BACKGROUND: Mitochondria are dynamic organelles that frequently undergo fission and fusion processes, and imbalances in these processes may be involved in obesity and insulin resistance. AIMS: The present work had the following aims: (a) to evaluate whether the mitochondrial dysfunction present in the hepatic steatosis induced by a high-fat diet is associated with changes in mitochondrial dynamics and morphology; (b) to evaluate whether effects on the above parameters differ between high-lard and high-fish-oil diets, as it has been suggested that fish oil may have anti-obesity and anti-steatotic effects by stimulating fatty acids utilisation. METHODS: The development of hepatic steatosis and insulin resistance was monitored in rats fed a high-lard or high-fish-oil diet. Immunohistochemical and electronic microscopic observations were performed on liver sections. In isolated liver mitochondria, assessments of fatty acids oxidation rate, proton conductance and oxidative stress (by measuring H2O2 release and aconitase activity) were performed. Western blot and immunohistochemical analyses were performed to evaluate the presence of proteins involved in mitochondrial dynamics (i.e., fusion and fission processes). To investigate the fusion process, mitofusin 2 and autosomal dominant optic atrophy-1 (OPA1) were analysed. To investigate the fission process, the presence of dynamin-related protein 1 (Drp1) and fission 1 protein (Fis1) was assessed. RESULTS: High-lard feeding elicited greater hepatic lipid accumulation, insulin resistance with associated mitochondrial dysfunction, greater oxidative stress and a shift towards mitochondrial fission processes (versus high-fish-oil feeding, which had an anti-steatotic effect associated with increased mitochondrial fusion processes). CONCLUSIONS: Different types of high-fat diets differ in their effect on mitochondrial function and dynamic behaviour, leading to different cellular adaptations to over-feeding.

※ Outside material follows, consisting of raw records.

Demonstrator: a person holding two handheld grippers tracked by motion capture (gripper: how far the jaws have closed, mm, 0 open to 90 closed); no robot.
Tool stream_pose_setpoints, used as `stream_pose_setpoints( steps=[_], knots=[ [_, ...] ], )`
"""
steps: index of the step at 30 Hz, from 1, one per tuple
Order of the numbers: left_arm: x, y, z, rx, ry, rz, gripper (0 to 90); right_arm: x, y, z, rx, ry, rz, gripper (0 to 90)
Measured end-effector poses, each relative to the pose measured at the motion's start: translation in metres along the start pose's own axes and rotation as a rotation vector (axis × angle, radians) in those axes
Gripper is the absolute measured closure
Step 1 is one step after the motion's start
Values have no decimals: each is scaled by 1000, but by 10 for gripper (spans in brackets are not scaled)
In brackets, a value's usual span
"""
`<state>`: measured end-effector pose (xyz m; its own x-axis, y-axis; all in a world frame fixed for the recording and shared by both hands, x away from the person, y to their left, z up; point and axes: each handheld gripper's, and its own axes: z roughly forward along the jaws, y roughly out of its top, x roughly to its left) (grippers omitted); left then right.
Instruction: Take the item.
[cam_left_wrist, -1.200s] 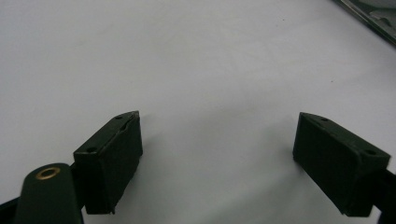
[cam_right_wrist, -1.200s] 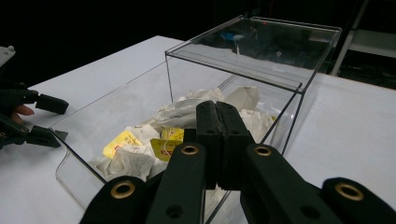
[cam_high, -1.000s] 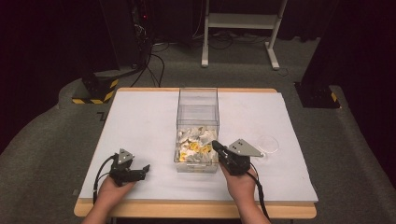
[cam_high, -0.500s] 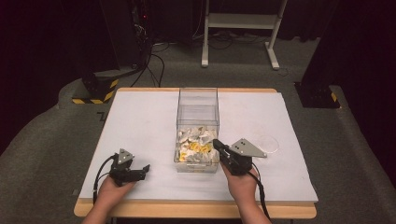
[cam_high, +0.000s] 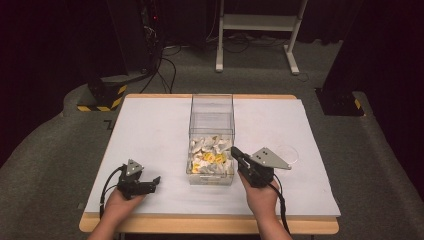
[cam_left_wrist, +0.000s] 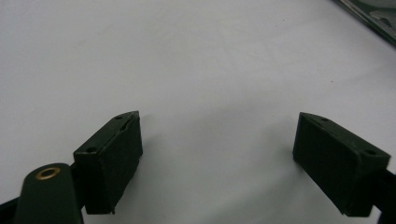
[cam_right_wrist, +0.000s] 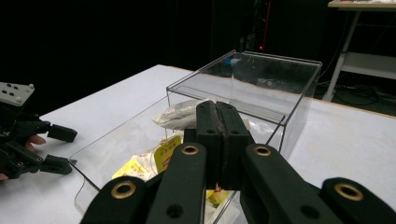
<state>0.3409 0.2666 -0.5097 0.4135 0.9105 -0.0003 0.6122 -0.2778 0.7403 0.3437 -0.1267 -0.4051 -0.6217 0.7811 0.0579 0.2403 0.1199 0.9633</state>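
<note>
Right tongs (cam_right_wrist: 217, 116) pressed together over the clear box (cam_high: 212, 117) – sachets (cam_high: 210, 156) half hidden; left tongs (cam_left_wrist: 219, 154) apart, counter (cam_high: 150, 130) beneath.

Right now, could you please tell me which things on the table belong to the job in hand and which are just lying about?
In the job:
- clear plastic box
- white and yellow sachets inside it
- right gripper, shut
- left gripper, open

Lying about:
- clear round lid
</note>
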Motion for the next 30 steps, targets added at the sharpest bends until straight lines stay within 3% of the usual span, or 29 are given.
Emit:
stream_pose_setpoints(
  steps=[16,30],
  knots=[
    [0,0,0,1,-1,1,162,-14,11,-17,-54,-39,21,896],
    [0,0,0,1,-3,0,162,-34,10,-32,-72,-109,44,896]
  ],
)
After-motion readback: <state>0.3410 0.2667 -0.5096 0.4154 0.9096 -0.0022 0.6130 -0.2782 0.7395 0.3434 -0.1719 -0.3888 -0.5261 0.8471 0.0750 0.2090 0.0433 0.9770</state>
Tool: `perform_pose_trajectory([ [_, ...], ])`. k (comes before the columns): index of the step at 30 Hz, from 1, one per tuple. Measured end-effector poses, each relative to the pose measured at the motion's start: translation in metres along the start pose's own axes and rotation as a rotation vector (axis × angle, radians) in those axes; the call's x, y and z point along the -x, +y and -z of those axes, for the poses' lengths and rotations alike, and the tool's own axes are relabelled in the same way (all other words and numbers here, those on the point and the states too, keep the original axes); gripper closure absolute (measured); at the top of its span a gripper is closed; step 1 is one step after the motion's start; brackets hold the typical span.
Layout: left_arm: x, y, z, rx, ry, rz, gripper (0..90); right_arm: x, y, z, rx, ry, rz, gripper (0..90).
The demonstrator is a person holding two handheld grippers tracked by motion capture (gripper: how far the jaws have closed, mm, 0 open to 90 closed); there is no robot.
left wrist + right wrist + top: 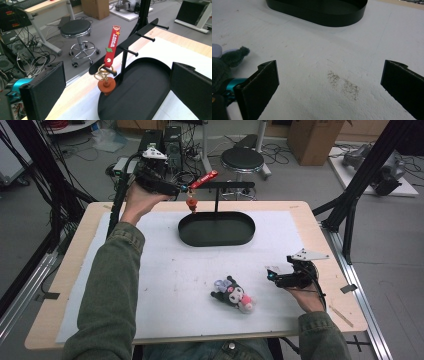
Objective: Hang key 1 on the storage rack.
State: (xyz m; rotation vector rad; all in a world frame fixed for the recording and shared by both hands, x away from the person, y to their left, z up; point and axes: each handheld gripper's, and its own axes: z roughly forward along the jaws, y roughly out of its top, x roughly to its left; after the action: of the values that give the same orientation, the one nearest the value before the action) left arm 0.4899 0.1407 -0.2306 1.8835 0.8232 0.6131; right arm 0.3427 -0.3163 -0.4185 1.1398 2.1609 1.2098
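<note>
A: High view first: the table (75,270) carries a white mat, and near its far edge sits the black oval tray (216,229) with a post and a peg bar rising from it. What hangs there?

B: A red keychain (202,181), strap slanting up from the bar's left end, its orange charm dangling just above the tray's far left rim. The left gripper (181,187) is right beside it, beyond the far left part of the table.

A: Holding it?

B: The left gripper view settles that: the jaws stand wide apart, and the keychain (111,45) sits farther off between them, its rings hooked over a peg, the strap leaning against the bar, untouched. That view also shows lettering on the strap, which the high view blurs.

A: And the right side?

B: The right gripper (274,276) rests near the right edge. Its own view shows the jaws wide with bare mat between them and the tray's (329,18) near wall ahead.

A: The plush toy (234,295)?

B: On the mat toward the near edge, just left of the right gripper; the right gripper view catches its dark ear (235,56).
</note>
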Motion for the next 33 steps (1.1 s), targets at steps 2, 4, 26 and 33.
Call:
perform_pose_trajectory([
  [2, 0.0, -0.003, 0.004, -0.003, 0.004, 0.0, 1.7, 0.0, 0.0, 0.0, 0.002, 0.001, 0.004, 0.5],
  [4, 0.001, -0.006, 0.007, -0.006, 0.018, -0.005, 1.7, 0.0, 0.0, 0.0, -0.002, -0.001, 0.0, 0.6],
  [26, 0.005, -0.081, 0.048, -0.008, 0.041, 0.027, 1.8, -0.003, 0.0, -0.003, -0.013, 0.005, 0.011, 0.6],
  [33, 0.006, -0.1, 0.06, 0.004, 0.054, 0.019, 1.8, -0.004, 0.0, -0.005, -0.024, 0.009, -0.004, 0.5],
])
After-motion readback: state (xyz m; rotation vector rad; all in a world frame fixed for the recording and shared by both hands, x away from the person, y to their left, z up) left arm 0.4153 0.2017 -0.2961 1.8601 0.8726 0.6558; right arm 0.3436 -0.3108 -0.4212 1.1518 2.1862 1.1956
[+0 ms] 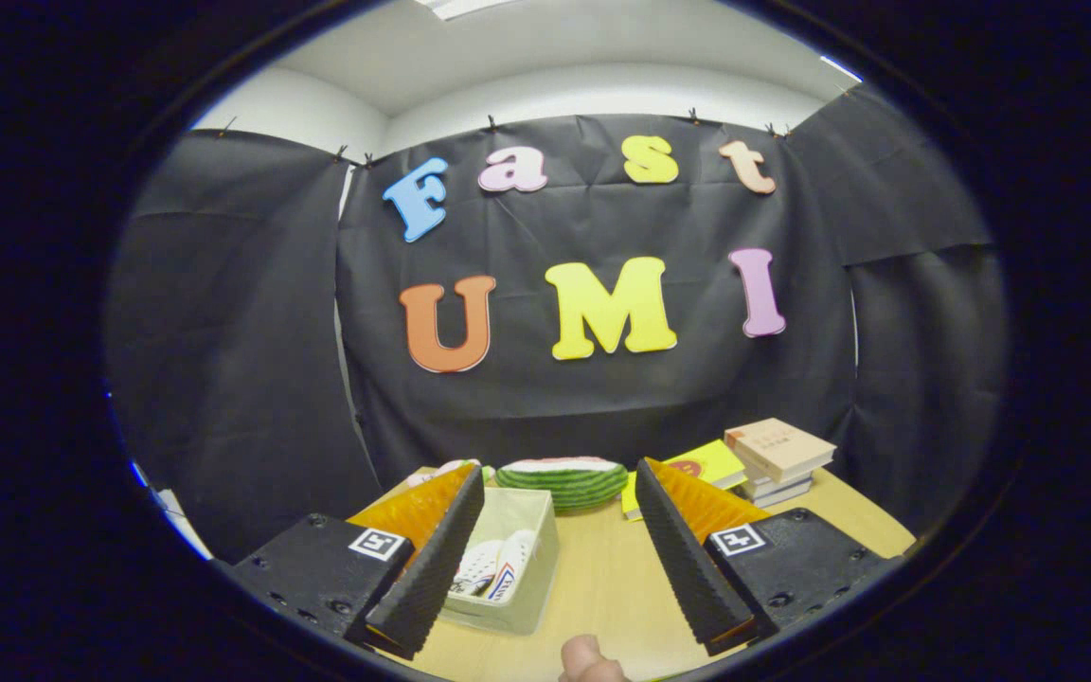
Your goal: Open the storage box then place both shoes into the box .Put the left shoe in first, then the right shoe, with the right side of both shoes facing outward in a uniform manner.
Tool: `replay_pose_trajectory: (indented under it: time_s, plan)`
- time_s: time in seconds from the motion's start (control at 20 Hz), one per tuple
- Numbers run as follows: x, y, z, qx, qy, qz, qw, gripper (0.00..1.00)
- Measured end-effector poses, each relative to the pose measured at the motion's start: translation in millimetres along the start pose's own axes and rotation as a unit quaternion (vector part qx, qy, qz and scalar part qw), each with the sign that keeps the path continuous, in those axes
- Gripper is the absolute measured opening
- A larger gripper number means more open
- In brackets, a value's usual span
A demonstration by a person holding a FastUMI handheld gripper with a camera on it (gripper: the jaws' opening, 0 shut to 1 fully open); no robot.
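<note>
My gripper [555, 545] is open, its fingers spread wide above the wooden table [612, 578] with nothing between them. A translucent storage box [512, 559] stands on the table just ahead, partly hidden behind the left finger [437, 559]. A white shoe [493, 568] with dark markings lies inside the box, partly hidden by the same finger. I cannot tell whether a second shoe is in there, nor where the box lid is.
A green-striped round cushion [564, 480] lies beyond the box near the back wall. A yellow book [706, 466] and a stack of books [778, 459] sit at the back right. A person's fingertip [588, 660] shows at the near table edge.
</note>
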State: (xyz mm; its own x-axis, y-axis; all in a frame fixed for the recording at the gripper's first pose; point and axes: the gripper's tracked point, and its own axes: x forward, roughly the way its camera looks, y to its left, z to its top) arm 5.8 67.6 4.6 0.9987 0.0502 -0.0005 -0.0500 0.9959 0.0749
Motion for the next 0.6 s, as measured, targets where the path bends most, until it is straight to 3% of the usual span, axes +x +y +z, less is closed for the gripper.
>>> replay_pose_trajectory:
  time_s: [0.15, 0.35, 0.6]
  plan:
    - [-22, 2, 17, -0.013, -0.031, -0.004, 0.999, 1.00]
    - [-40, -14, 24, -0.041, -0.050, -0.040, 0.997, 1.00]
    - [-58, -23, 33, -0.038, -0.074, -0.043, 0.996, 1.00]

Differential effects of high-fish oil and high-lard diets on cells and cytokines involved in the inflammatory process in rat insulin-sensitive tissues.

Dietary fat sources may differentially affect the development of inflammation in insulin-sensitive tissues during chronic overfeeding. Considering the anti-inflammatory properties of ω-3 fatty acids, this study aimed to compare the effects of chronic high-fish oil and high-lard diets on obesity-related inflammation by evaluating serum and tissue adipokine levels and histological features in insulin-sensitive tissues (white adipose tissue, skeletal muscle and liver). As expected, a high-lard diet induced systemic and peripheral inflammation and insulin resistance. Conversely, compared with a high-lard diet, a high-fish oil diet resulted in a lower degree of systemic inflammation and insulin resistance that were associated with a lower adipocyte diameter as well as lower immunoreactivity for transforming growth factor ß 1 (TGFß1) in white adipose tissue. A high-fish oil diet also resulted in a lower ectopic lipid depot, inflammation degree and insulin resistance in the skeletal muscle and liver. Moreover, a high-fish oil diet attenuated hepatic stellate cell activation and fibrogenesis in the liver, as indicated by the smooth muscle α-actin (α-SMA) and TGFß1 levels. The replacement of lard (saturated fatty acids) with fish oil (ω-3 fatty acids) in chronic high-fat feeding attenuated the development of systemic and tissue inflammation.